Community Medical Centers: It IS Brain Surgery — Live from BlogWell

3:50 — Kurt Vanderah introduces Community Medical Center’s Director of Marketing and Communications, Michelle Van Valkenburg.

3:54 — Michelle says Shel Holz told them that social media is not brain surgery, but in the medical community it really is like brain surgery.

3:55 –Michelle says CMC’s first trials in the social media space were their “Leadership Blogs.”

3:57 — Michelle asked what they could do to get their Leadership Bloggers to write more. They also took the pressure off some by doing an aggregate blog that brings in the most recent blog posts.

3:58 — Michelle says they try to do a lot to get their bloggers some attention, such as helping their bloggers partner with other content providers.

4:00 — Michelle: CMC is working to turn social media content into more traditional media and then use social media to promote it.

4:04 — Michelle: CMC uses Facebook to help bring fans of Healthcare Hero back to their community pages.

Q&A

Q: Is your corporate communications blog basically an external newsletter?

A: Michelle: No, it’s still about a personal experience with both an internal or external focus.

Q: When you do a CEO blog, is there a filter applied to the questions?

A: Michelle: All of our blogs are moderated. From our perspective, with patient privacy issues, we need to make sure we’re protecting ourselves from these issues. Corporate communications don’t always make the decisions on comments. The blogger can also make those calls.

Q: Where do you draw the line on leadership bloggers that aren’t actively blogging?

A: Michelle: Sometimes it’s clear that a person isn’t interested in writing the blogs. In that case we just work on finding other people that are interested. We just try it and sometimes it takes off and other folks just don’t find it valuable.

Q: What are some of the issues you’ve worked on with legal?

A: Michelle: It’s typically about patient privacy issues, non-solicitation policies, and union issues. The largest issues are the patient privacy issues.

Q: What do you do when your bloggers aren’t very good writers?
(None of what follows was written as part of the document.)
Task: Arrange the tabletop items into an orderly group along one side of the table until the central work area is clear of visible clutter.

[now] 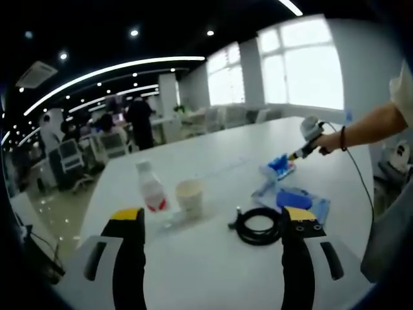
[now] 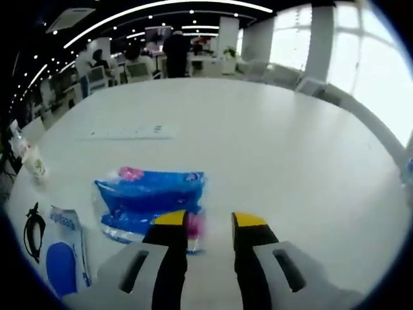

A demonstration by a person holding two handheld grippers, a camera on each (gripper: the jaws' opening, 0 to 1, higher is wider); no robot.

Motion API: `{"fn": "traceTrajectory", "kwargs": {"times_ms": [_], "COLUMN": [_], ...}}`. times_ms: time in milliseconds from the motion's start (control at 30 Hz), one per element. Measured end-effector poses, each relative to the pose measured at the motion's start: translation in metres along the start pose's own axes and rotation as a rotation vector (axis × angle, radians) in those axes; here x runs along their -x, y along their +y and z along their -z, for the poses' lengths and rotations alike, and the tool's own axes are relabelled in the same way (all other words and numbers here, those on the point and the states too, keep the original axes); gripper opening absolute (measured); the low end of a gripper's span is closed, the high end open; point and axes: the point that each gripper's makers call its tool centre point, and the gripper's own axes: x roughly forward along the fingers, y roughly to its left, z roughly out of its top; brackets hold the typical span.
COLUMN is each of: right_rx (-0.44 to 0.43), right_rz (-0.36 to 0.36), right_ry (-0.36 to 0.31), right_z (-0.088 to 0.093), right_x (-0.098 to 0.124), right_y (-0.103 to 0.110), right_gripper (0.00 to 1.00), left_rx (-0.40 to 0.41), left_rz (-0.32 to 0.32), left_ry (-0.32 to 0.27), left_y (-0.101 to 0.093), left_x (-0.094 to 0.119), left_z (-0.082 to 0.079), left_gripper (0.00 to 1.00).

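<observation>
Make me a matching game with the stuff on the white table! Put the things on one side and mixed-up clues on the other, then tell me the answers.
Things:
1. bottle
2. paper cup
3. black cable
4. blue packet

Clues:
A. coiled in a ring, lying flat on the table
B. crinkly, lying in front of the right gripper
C. standing upright, with a red label
D. pale, open at the top, standing beside the bottle

Answers: 1-C, 2-D, 3-A, 4-B
</observation>
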Motion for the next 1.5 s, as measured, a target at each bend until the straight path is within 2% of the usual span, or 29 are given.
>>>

Have you thought about ghost writing for your leaders?

A: Michelle: No, we don’t have ghost writers. I wouldn’t really recommend it and I don’t know where that has really worked. We’ll help provide grammatical help and statistics, but that’s really the limit.

Q: After you’ve got your leaders to blog, how do you energize a community of followers? Once you have those followers involved, how do you track that to bring back to your bloggers to convince them it’s worth their time?

A: Michelle: What we found is that our corporate leaders are also community leaders. If we can just get our employees engaged with their leaders, that’s really half of it.

Q: What are you using Twitter for?

A:Michelle: For the Healthcare Hero show, we use it to give updates on show times and upcoming events. We also got a lot of bloggers and media people reaching out to us about our work.